Boudewijn Röell is een makkelijke prater, die ontvlamt in lyriek als het over zijn sport gaat. Hij doet met zijn hele lichaam de relatief trage, gecontroleerde bewegingen van de roeislag voor, beklemtoont dat die ultieme precisie vergt, in harmonie met het slagritme van de anderen in de boot. Als alles goed gaat, denkt hij daar in de wedstrijd trouwens geen moment aan, dan gaat alles vanzelf. Na de eerste slagen raken de roeiers in hun flow, met het gevoel dat de boot door het water snijdt zonder kracht te zetten. Pas na de finish beseffen ze hoe uitputtend de achterliggende kilometers zijn geweest. ‘Gek genoeg komt dan ook het bewustzijn dat je dit samen hebt gedaan. Tijdens de wedstrijd zelf ben je volledig op jezelf gefocust, denk je nergens anders aan. Die verstilling van je gedachten, je malende hoofd even kunnen uitzetten, helemaal opgaan in je krachtsinspanning, dat is zo ontzettend vet.’
Geen ambitieuze sporters
Het klinkt alsof er nauwelijks strategie aan te pas komt, maar schijn bedriegt: ‘Je bepaalt vooraf: een explosieve start of juist een gecontroleerde opbouw.
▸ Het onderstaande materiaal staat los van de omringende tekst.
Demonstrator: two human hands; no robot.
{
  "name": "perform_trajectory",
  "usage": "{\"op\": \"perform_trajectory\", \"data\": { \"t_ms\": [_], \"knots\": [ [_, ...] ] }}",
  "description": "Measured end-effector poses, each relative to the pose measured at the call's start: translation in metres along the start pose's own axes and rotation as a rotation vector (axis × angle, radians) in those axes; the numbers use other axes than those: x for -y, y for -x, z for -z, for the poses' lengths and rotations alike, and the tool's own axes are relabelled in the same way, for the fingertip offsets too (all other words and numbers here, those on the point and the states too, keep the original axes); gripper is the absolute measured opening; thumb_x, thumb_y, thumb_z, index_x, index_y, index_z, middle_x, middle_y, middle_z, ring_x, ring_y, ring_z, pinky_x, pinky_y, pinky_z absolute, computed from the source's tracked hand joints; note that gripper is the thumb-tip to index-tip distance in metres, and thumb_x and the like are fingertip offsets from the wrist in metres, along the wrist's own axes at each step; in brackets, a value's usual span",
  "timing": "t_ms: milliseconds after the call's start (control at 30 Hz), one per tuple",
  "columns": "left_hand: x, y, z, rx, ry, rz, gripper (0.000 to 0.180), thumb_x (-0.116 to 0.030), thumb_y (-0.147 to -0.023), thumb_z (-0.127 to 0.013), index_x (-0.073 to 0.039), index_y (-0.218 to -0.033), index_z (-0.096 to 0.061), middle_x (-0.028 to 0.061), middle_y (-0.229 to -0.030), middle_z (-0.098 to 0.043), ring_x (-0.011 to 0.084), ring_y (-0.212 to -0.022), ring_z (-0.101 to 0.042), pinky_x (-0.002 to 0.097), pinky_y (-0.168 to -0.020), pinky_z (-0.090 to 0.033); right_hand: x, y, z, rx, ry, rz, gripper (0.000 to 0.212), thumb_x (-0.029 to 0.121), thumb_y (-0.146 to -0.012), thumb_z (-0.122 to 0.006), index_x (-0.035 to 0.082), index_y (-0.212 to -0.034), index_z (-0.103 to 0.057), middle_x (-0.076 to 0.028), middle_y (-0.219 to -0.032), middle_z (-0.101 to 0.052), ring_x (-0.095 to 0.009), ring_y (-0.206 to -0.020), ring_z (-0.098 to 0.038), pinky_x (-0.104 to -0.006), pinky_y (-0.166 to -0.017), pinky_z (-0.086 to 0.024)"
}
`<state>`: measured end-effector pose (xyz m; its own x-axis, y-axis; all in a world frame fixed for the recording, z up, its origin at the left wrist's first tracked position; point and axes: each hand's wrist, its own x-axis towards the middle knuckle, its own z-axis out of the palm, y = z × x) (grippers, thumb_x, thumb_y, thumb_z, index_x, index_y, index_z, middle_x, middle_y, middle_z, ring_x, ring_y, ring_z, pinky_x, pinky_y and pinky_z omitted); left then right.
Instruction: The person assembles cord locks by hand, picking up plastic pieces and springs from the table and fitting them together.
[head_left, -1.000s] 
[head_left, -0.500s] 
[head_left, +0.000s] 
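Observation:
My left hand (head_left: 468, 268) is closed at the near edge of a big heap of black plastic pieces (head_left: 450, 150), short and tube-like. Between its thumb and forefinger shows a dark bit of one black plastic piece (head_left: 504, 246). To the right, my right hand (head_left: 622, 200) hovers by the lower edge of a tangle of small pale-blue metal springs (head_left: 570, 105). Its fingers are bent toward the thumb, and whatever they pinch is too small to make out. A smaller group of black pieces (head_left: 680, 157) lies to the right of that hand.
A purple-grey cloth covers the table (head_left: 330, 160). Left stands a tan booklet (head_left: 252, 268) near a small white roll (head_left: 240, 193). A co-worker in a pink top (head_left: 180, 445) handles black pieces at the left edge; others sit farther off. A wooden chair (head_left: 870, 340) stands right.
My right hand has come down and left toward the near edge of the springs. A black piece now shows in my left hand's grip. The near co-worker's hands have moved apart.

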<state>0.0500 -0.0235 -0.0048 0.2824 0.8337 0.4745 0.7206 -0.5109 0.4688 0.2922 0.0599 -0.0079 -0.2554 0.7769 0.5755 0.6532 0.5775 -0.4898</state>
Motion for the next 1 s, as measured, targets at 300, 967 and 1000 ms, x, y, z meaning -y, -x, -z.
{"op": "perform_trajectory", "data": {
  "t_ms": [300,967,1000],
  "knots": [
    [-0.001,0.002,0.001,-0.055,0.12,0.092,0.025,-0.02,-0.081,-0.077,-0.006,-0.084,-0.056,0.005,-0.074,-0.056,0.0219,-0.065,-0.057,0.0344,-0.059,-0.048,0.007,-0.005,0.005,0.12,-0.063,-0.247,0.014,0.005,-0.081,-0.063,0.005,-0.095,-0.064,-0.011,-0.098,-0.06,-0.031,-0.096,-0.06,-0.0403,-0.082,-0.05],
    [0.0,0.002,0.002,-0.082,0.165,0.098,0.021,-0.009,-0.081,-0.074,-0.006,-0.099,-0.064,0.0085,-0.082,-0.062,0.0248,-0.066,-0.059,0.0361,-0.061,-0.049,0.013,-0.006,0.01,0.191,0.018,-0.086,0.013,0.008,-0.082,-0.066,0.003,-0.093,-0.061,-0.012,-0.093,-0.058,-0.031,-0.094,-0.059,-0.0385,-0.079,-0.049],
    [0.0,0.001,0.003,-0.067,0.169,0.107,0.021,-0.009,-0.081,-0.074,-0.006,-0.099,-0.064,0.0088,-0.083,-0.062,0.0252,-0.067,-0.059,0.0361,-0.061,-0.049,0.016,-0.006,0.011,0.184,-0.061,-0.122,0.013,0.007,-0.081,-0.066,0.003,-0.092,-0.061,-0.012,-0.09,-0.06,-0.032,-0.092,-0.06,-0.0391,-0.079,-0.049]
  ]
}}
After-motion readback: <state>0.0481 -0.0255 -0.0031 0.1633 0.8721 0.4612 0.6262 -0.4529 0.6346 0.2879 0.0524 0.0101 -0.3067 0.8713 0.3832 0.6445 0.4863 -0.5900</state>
Soms loopt het anders, dan ga je gelijk al zo hard dat je direct op voorsprong komt en uitloopt. Zonder overleg laten we de eerdere strategie dan los. Het mooie is dat je altijd zicht houdt op je achterliggers, geen enkele andere sport kent dat. Als je voorop ligt en uitloopt, motiveert dat enorm, maar het uitzicht is een stuk minder als achterliggers snel inlopen, en heel eenzaam als je al vanaf het begin achterligt. Je ziet niet of je het goed doet.’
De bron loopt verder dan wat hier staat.